What the task asks: Across the listing below, how many lines include the string "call"? Reply with the number alone.

Data:
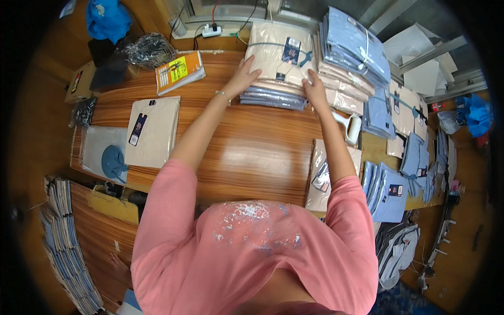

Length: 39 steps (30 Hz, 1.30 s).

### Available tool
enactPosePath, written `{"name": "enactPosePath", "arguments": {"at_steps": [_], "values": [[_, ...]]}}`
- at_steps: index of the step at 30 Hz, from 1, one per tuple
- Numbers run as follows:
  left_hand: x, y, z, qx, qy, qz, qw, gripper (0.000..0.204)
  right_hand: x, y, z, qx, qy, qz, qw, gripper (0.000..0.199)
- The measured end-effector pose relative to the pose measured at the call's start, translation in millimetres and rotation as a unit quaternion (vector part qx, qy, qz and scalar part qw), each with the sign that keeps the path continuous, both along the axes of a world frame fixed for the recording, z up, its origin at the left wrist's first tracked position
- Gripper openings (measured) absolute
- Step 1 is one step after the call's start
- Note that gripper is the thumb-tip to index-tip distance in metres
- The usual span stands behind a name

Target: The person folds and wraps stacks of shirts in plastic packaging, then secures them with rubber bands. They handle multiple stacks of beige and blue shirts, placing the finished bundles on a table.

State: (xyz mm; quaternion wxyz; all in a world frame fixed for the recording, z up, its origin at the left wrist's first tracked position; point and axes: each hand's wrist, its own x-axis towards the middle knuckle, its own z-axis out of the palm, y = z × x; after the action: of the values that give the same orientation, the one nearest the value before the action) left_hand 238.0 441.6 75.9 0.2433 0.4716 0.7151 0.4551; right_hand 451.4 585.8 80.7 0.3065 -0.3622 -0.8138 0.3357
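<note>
A stack of folded garments in clear bags [281,39] stands at the far side of the table, cream ones above light blue ones. A blue strip is tied across its top, and a dark tag lies there. Against the left side of the stack rests my left hand [243,77], fingers spread and thumb at the front edge. My right hand [315,92] lies along the right side with its fingers stretched out. Neither hand wraps around anything. A single bagged cream garment [152,134] with a dark tag lies on the table left of my left forearm.
Taller stacks of blue bagged garments [354,44] rise on the right. A white tape dispenser [353,127] sits near my right forearm. An orange booklet [180,72] and a blue round object [113,161] lie left. Another person's hand [119,262] shows at lower left.
</note>
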Motion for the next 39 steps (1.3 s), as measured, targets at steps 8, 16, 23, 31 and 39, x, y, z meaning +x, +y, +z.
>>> {"name": "enactPosePath", "arguments": {"at_steps": [8,16,23,31,39], "values": [[13,-18,9,0.096,-0.229,0.046,0.968,0.073,55,-26,14,0.043,-0.074,0.017,0.996,0.046],[43,-43,-17,0.138,-0.227,0.092,0.960,0.066,206,-110,-30,0.090,-0.077,-0.147,0.982,0.035],[36,-168,-39,0.138,0.027,0.190,0.972,0.064,294,-176,-63,0.150,-0.287,-0.148,0.935,0.045],[54,-280,-43,0.147,0.116,0.238,0.953,0.054,188,-260,-80,0.100,-0.328,-0.109,0.933,0.055],[159,-276,-63,-0.055,0.311,0.024,0.949,0.058,93,-312,-41,0.124,-0.226,0.097,0.961,0.049]]}}
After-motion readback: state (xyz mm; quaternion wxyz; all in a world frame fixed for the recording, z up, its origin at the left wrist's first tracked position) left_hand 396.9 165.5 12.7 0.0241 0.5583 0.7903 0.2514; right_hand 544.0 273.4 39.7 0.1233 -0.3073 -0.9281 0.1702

Solved exercise: 2